▶ [WHAT IS REQUIRED] Images are to be skipped; everything else in the records must be repeated exactly.

───

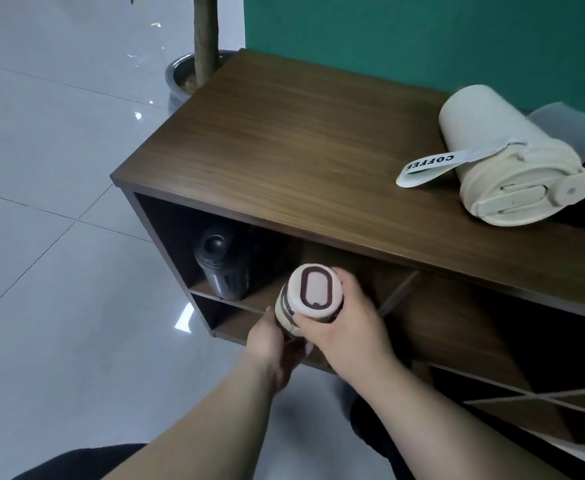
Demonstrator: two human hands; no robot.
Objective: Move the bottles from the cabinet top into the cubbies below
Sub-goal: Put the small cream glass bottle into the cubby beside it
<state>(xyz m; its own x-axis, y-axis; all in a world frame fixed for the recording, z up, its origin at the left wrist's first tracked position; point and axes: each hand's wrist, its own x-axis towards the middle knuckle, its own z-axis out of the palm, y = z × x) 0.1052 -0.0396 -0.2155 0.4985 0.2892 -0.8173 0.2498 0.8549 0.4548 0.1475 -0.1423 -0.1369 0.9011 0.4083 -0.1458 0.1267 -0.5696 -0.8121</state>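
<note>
Both my hands hold a cream bottle with a brown-ringed lid [313,292] in front of the upper-left cubby of the wooden cabinet [284,150]. My left hand [273,344] grips its lower body from below and my right hand [346,320] wraps around its top from the right. A dark bottle [221,268] stands upright at the left inside that same cubby. On the cabinet top at the right lies a cream "COFFEE" tumbler [502,157] on its side, with its strap stretched to the left. A dark object and a pale one [582,133] show partly behind it.
A plant pot with a trunk [194,74] stands on the floor behind the cabinet's left end. A green wall backs the cabinet. More cubbies [457,323] open to the right and below, split by thin dividers. Glossy tiled floor [59,202] spreads to the left.
</note>
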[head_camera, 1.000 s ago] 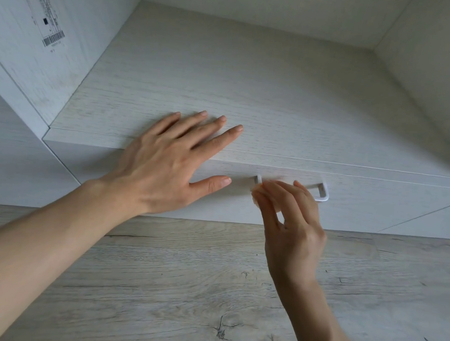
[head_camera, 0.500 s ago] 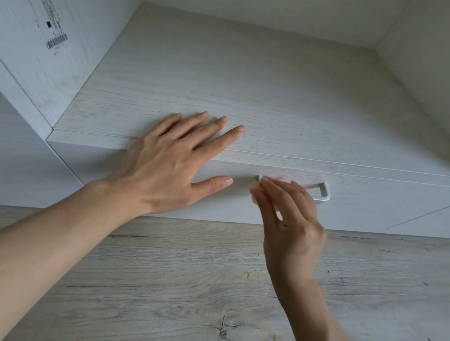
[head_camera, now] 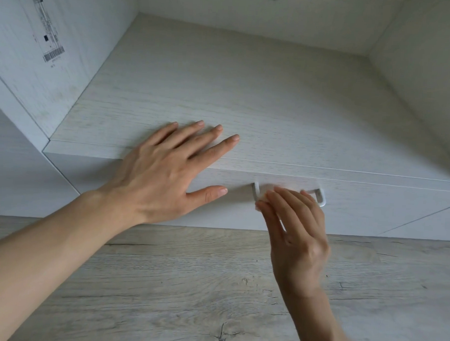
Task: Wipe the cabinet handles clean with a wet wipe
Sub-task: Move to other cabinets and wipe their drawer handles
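Note:
A white bar handle (head_camera: 320,196) sits on the front of a pale wood-grain drawer (head_camera: 371,210). My right hand (head_camera: 297,232) reaches up from below and pinches a small folded wet wipe (head_camera: 265,192) against the handle's left part, covering the bar's middle. Only a corner of the wipe shows past my fingertips. My left hand (head_camera: 167,173) lies flat with fingers spread on the cabinet top (head_camera: 247,107), its thumb hanging over the drawer front, left of the handle.
The cabinet top is the floor of an open niche with a left side panel (head_camera: 43,46) carrying a barcode label, a back wall and a right panel. Grey wood-look flooring (head_camera: 188,284) spreads below the drawer.
My right hand has edged slightly right along the handle with the wipe. The camera view has tilted a little upward. My left hand stays in place.

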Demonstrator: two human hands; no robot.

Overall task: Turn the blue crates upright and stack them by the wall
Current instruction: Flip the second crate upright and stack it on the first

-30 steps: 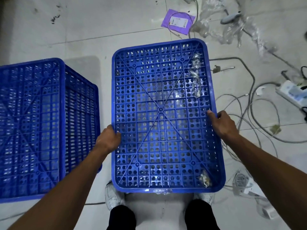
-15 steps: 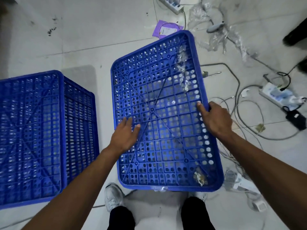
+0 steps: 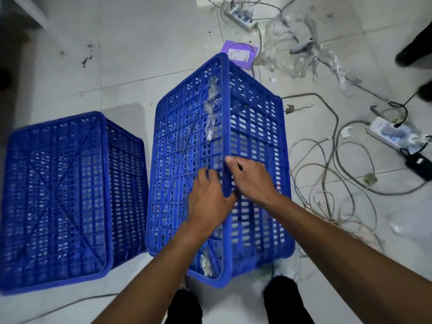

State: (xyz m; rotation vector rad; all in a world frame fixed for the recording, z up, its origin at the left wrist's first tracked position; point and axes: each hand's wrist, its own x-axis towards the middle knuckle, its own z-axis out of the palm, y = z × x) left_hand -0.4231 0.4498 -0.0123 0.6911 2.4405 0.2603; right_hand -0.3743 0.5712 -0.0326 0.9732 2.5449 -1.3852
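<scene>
Two blue perforated crates are on the tiled floor. The left crate [image 3: 58,195] lies upside down, bottom face up. The crate in front of me [image 3: 184,141] is tipped onto its side, bottom panel facing left and a long side wall facing up and to the right. My left hand [image 3: 209,197] presses flat on the bottom panel beside the raised edge. My right hand [image 3: 253,181] grips that edge, thumb over the ridge and fingers on the side wall. Clear tape scraps [image 3: 210,108] stick to the bottom panel.
Loose grey cables [image 3: 327,174] coil on the floor right of the crate. Power strips lie at the right [image 3: 392,134] and top [image 3: 238,15]. Crumpled clear plastic [image 3: 292,43] and a purple packet [image 3: 239,53] lie behind. Another person's dark shoe [image 3: 413,52] stands top right.
The front crate has rolled from bottom-up flat to tipped on its side, its right edge raised. My left hand slid right across the bottom panel to meet my right hand at the raised edge.
</scene>
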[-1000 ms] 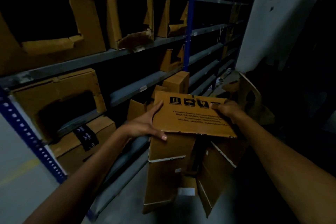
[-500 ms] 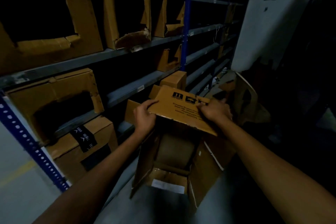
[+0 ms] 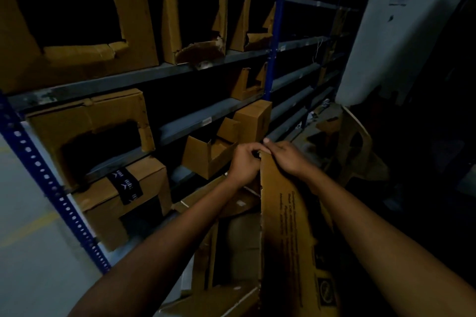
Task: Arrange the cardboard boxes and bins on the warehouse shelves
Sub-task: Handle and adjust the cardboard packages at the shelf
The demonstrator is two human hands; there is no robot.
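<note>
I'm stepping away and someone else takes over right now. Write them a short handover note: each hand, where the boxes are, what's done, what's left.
Left hand: grips the top edge of the printed cardboard box.
Right hand: grips the same edge, right beside the left.
The printed box is open and off the shelves, held in front of the shelf rack, printed panel upright.
On the rack: a small open box, a closed box just beyond it, a taped box lower left.
Done: those boxes are shelved.
Left: put the held box on a shelf; I cannot tell which slot.
</note>
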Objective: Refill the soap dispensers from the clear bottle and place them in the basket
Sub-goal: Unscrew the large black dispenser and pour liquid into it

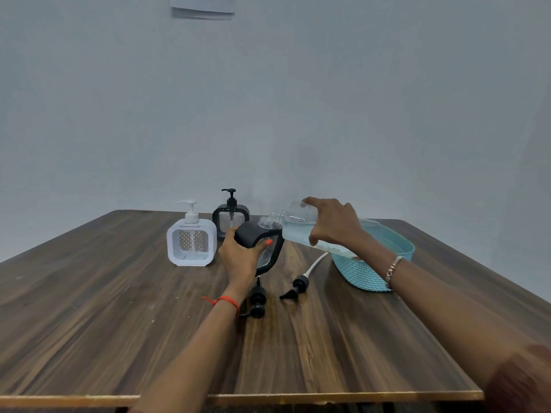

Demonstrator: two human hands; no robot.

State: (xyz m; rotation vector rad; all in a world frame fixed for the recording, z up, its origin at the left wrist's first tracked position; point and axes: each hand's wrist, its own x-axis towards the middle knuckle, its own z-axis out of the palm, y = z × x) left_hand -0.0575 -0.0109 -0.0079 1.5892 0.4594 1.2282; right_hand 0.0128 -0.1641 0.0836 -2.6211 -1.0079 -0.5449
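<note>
My left hand grips a black soap dispenser with its pump off, tilted to the right above the table. My right hand holds the clear bottle nearly on its side, its open mouth right at the dispenser's neck; pale liquid lies in the bottle's lower half. A white dispenser and a second black dispenser stand upright behind, pumps on. The teal basket sits at the right, partly behind my right arm.
Two black pump heads lie on the wooden table: one below the held dispenser, another with a white tube stretching toward the basket. A pale wall stands just behind the table's far edge.
</note>
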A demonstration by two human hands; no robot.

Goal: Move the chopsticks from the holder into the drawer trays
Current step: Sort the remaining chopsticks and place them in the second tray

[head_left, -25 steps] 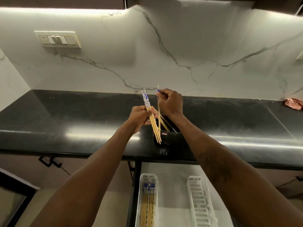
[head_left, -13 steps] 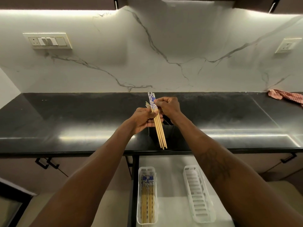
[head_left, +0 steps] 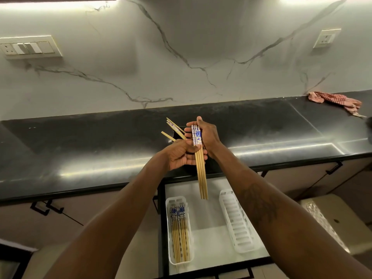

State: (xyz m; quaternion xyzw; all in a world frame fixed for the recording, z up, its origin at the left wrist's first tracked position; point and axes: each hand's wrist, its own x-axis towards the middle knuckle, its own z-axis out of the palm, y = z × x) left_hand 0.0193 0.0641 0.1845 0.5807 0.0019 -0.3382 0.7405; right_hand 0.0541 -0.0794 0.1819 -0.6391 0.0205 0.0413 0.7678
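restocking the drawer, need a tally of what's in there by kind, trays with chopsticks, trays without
Trays holding chopsticks: 1, the left tray
Trays holding none: 1, the right tray
Total trays in the drawer: 2

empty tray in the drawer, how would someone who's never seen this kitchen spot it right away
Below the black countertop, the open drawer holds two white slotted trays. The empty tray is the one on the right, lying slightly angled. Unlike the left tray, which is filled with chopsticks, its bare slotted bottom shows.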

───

▶ [REPLY]
Demonstrator: two human hands; no robot.
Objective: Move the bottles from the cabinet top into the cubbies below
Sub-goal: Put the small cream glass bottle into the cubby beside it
<state>(xyz m; its own x-axis, y-axis; all in a world frame fixed for the recording, z up, its origin at the left wrist's first tracked position; point and axes: each hand's wrist, its own x-axis towards the middle knuckle, its own z-axis out of the palm, y = z × x) 0.1052 -0.0396 -0.2155 0.4985 0.2892 -0.8173 0.2498 0.8549 0.4548 0.1475 -0.1423 -0.1369 0.9011 0.4083 -0.1458 0.1267 -0.5696 -0.8121</state>
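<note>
Both my hands hold a cream bottle with a brown-ringed lid [313,292] in front of the upper-left cubby of the wooden cabinet [284,150]. My left hand [273,344] grips its lower body from below and my right hand [346,320] wraps around its top from the right. A dark bottle [221,268] stands upright at the left inside that same cubby. On the cabinet top at the right lies a cream "COFFEE" tumbler [502,157] on its side, with its strap stretched to the left. A dark object and a pale one [582,133] show partly behind it.
A plant pot with a trunk [194,74] stands on the floor behind the cabinet's left end. A green wall backs the cabinet. More cubbies [457,323] open to the right and below, split by thin dividers. Glossy tiled floor [59,202] spreads to the left.
</note>
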[head_camera, 1.000 s ago] 
[head_camera, 0.500 s ago] 
[head_camera, now] 
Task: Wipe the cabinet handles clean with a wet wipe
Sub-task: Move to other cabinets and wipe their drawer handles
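Note:
A white bar handle (head_camera: 320,196) sits on the front of a pale wood-grain drawer (head_camera: 371,210). My right hand (head_camera: 297,232) reaches up from below and pinches a small folded wet wipe (head_camera: 265,192) against the handle's left part, covering the bar's middle. Only a corner of the wipe shows past my fingertips. My left hand (head_camera: 167,173) lies flat with fingers spread on the cabinet top (head_camera: 247,107), its thumb hanging over the drawer front, left of the handle.
The cabinet top is the floor of an open niche with a left side panel (head_camera: 43,46) carrying a barcode label, a back wall and a right panel. Grey wood-look flooring (head_camera: 188,284) spreads below the drawer.
My right hand has edged slightly right along the handle with the wipe. The camera view has tilted a little upward. My left hand stays in place.
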
Demonstrator: two human hands; no robot.

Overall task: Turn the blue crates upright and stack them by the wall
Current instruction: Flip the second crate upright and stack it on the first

-30 steps: 
-15 steps: 
+0 steps: 

State: (xyz m; rotation vector rad; all in a world frame fixed for the recording, z up, its origin at the left wrist's first tracked position; point and axes: each hand's wrist, its own x-axis towards the middle knuckle, its own z-axis out of the palm, y = z × x) left_hand -0.4231 0.4498 -0.0123 0.6911 2.4405 0.2603; right_hand -0.3743 0.5712 -0.0326 0.9732 2.5449 -1.3852
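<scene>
Two blue perforated crates are on the tiled floor. The left crate [image 3: 58,195] lies upside down, bottom face up. The crate in front of me [image 3: 184,141] is tipped onto its side, bottom panel facing left and a long side wall facing up and to the right. My left hand [image 3: 209,197] presses flat on the bottom panel beside the raised edge. My right hand [image 3: 253,181] grips that edge, thumb over the ridge and fingers on the side wall. Clear tape scraps [image 3: 210,108] stick to the bottom panel.
Loose grey cables [image 3: 327,174] coil on the floor right of the crate. Power strips lie at the right [image 3: 392,134] and top [image 3: 238,15]. Crumpled clear plastic [image 3: 292,43] and a purple packet [image 3: 239,53] lie behind. Another person's dark shoe [image 3: 413,52] stands top right.
The front crate has rolled from bottom-up flat to tipped on its side, its right edge raised. My left hand slid right across the bottom panel to meet my right hand at the raised edge.
</scene>
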[-1000 ms] 
[-500 ms] 
[+0 ms] 
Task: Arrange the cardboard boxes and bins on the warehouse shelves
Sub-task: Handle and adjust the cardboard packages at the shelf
The demonstrator is two human hands; there is no robot.
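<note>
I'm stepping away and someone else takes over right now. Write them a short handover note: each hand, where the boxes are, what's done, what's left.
Left hand: grips the top edge of the printed cardboard box.
Right hand: grips the same edge, right beside the left.
The printed box is open and off the shelves, held in front of the shelf rack, printed panel upright.
On the rack: a small open box, a closed box just beyond it, a taped box lower left.
Done: those boxes are shelved.
Left: put the held box on a shelf; I cannot tell which slot.
</note>
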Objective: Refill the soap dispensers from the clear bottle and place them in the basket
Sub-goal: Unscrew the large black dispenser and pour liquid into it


Demonstrator: two human hands; no robot.

State: (xyz m; rotation vector rad; all in a world frame fixed for the recording, z up, its origin at the left wrist's first tracked position; point and axes: each hand's wrist, its own x-axis towards the middle knuckle, its own z-axis out of the palm, y = z × x) left_hand -0.0575 -0.0109 -0.0079 1.5892 0.4594 1.2282; right_hand 0.0128 -0.1641 0.0836 -2.6211 -1.0079 -0.5449
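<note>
My left hand grips a black soap dispenser with its pump off, tilted to the right above the table. My right hand holds the clear bottle nearly on its side, its open mouth right at the dispenser's neck; pale liquid lies in the bottle's lower half. A white dispenser and a second black dispenser stand upright behind, pumps on. The teal basket sits at the right, partly behind my right arm.
Two black pump heads lie on the wooden table: one below the held dispenser, another with a white tube stretching toward the basket. A pale wall stands just behind the table's far edge.
</note>
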A demonstration by two human hands; no robot.

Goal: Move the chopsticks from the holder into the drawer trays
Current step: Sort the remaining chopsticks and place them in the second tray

[head_left, -25 steps] 
[head_left, -13 steps] 
[head_left, +0 steps] 

State: (xyz m; quaternion xyzw; all in a world frame fixed for the recording, z up, its origin at the left wrist's first tracked position; point and axes: each hand's wrist, its own x-axis towards the middle knuckle, its own z-axis out of the palm, y = z × x) left_hand 0.0193 0.0641 0.1845 0.5807 0.0019 -0.3382 0.7405; right_hand 0.0541 -0.0794 0.1819 -0.6391 0.0205 0.0413 0.7678
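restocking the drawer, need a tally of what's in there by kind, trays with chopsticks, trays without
Trays holding chopsticks: 1, the left tray
Trays holding none: 1, the right tray
Total trays in the drawer: 2

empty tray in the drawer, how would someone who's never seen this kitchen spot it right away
Below the black countertop, the open drawer holds two white slotted trays. The empty tray is the one on the right, lying slightly angled. Unlike the left tray, which is filled with chopsticks, its bare slotted bottom shows.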

What this exercise needed has been supplied.